Yesterday the Supreme Court sent a key affirmative action case, Fisher v. University of Texas, back to the lower court for tougher scrutiny.
The court returned the case to the 5th Circuit Court of Appeals “with orders to require the university to prove that ‘available, race-neutral alternatives do not suffice’ to prove enough diversity,” says Stuart Taylor, Jr., a top legal journalist and author of the recent book, Mismatch: How Affirmative Action Hurts Students It’s Intended to Help, and Why Universities Won't Admit It.
Yet the ruling on Monday is being bandied about as a win by both sides.
After the 7-1 ruling, Abigail Fisher, the young white woman who sued the University of Texas at Austin in 2008 for denying her admission based on its policy of racial preferences, said, “I am very confident U.T. won’t be able to use race as a factor in admissions in the future.”
Civil rights groups across the country also claimed victory. The NAACP said, “(We’re) pleased that equal opportunity in education was preserved by the Supreme Court.” Sherrilyn Ifill, head of the group’s legal defense and educational fund, added, “We’re gratified that the court has essentially upheld that framework.”
Who’s right? Who’s wrong? It’s tricky. Here’s why.

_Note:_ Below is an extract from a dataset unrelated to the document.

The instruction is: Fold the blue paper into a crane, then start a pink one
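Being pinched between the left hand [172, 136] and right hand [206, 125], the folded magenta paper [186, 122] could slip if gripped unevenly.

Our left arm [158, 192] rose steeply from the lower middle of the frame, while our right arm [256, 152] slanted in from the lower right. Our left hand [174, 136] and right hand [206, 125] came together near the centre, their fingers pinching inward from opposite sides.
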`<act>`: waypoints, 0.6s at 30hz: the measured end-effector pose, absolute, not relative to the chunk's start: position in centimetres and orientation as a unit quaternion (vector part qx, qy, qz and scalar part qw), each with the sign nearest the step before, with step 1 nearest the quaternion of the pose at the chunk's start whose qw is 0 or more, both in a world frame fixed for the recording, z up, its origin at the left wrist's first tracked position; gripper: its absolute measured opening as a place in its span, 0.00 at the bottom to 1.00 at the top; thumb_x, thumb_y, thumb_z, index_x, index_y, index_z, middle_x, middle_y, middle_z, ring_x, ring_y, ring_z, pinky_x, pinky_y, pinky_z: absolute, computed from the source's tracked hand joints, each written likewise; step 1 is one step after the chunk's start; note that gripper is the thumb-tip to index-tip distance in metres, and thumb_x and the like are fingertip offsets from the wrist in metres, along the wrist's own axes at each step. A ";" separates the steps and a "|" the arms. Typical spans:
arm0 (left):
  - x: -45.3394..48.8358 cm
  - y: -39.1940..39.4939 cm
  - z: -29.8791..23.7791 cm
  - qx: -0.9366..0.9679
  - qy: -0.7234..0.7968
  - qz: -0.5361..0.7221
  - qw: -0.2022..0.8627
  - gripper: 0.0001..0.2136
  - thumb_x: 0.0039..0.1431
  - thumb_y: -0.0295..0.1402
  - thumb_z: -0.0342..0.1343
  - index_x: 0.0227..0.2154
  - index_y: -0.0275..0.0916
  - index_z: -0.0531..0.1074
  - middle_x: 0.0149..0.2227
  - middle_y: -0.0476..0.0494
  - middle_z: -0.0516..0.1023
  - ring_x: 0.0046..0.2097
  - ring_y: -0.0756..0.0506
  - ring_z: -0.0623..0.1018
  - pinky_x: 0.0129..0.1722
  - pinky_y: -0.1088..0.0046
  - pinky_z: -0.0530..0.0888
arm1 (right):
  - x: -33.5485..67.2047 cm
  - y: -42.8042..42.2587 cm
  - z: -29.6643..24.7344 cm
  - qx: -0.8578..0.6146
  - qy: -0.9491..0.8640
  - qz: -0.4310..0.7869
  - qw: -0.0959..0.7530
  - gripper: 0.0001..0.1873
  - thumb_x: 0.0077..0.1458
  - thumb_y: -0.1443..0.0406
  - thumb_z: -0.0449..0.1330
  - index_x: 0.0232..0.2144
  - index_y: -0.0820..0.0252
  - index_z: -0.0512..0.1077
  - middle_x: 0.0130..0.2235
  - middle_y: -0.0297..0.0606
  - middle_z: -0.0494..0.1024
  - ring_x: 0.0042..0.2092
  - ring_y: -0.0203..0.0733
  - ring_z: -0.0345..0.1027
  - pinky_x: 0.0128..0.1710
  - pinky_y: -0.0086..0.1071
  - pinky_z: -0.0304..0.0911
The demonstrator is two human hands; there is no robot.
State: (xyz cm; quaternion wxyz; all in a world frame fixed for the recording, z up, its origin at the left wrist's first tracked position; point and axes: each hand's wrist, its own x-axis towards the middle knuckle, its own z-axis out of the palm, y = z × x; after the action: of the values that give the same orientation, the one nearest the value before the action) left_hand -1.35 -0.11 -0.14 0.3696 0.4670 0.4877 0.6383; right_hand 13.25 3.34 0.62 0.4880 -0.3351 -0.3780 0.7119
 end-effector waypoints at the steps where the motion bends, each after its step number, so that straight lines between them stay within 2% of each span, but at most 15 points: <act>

Taylor, in an interview with The Fiscal Times after the ruling, said that Justice Anthony Kennedy, in his majority opinion, “wasn’t criticizing the University of Texas’s program as much as he was criticizing the lower court for not giving it stricter scrutiny. Essentially he wants them to run it through their process one more time,” more rigorously. “The lower court can’t just rubber stamp the university’s practices in admissions decisions.
“That said, it’s not quite clear what the University of Texas will have to prove in order to satisfy Justice Kennedy,” Taylor added. “He doesn’t give much insight into that. The university did what it could to show justification for its racial preferences.”
Taylor – a critic of using large racial preferences to make decisions about which students get spots at colleges and universities and which don’t – has a number of worries associated with the case, and with the use of racial preferences overall.
“First, I hope this case opens the way for a healthy shift of focus away from legal abstractions and toward the growing body of evidence that large preferences harm many intended beneficiaries and reduce socioeconomic diversity,” he said. Taylor and Mismatch coauthor Richard Sander cite evidence in their book that once admitted because of race, many minority students simply can’t keep up – so their educational outcomes are actually worse.
“I’m talking about 200, 300, even 400-point SAT gaps between the white kids and the blacks inside the same university, with the Asians even higher than the whites,” said Taylor. “The schools have been going to great lengths to bring in students who are minimally qualified to attend their universities because they want to get that diversity.”
His second worry regards the prohibitive cost of any future lawsuits on this issue – which is why he believes racial preferences in admissions decisions are here to stay for the foreseeable future.
“They (the lawsuits) are expensive. Most kids who might think about filing them want to get on with their lives. Filing a lawsuit also invites a lot of hostile attention to whoever the plaintive is. Abigail Fisher’s been run through the mill… that would (give pause) to others. It’s going to be even more expensive than it was in this case to bring future lawsuits and it’s unclear where the money would come from to finance them.”
Finally, said Taylor, “Though almost everybody uses the term affirmative action, the public doesn’t understand that affirmative action boils down to racial preferences. That means: We’ll take this one ahead that one, because this one is black and that one is Asian. Just about every selective college in the country, with the possible exception of a few private Christian colleges, is systematically advancing black and Hispanic kids ahead of similarly situated white and Asian kids with better grades and board scores.”
Will the universities tweak what they’re doing in light of Monday’s decision?
“They’re already doing a fair amount of that,” said Taylor. “In the Texas system, they supposedly have socioeconomic preferences. They have preferences for students with a single mom. They can produce data on how many people from each category they’ll get with the racial preference, and presumably how many fewer they would get if they didn’t use racial preferences. It’s a complicated business to try to draw a principled line on how much racial preference is ‘too much.’”
After Monday’s ruling by the High Court, Taylor says that “the universities are all breathing a big sigh of relief. They were afraid this decision might require them to make some changes. I don’t think anybody watching the case seriously believed the court was going to ban the use of racial preferences – but I did think it might require those preferences to be not so pervasive. Now I think the universities think they don’t have to change a thing.”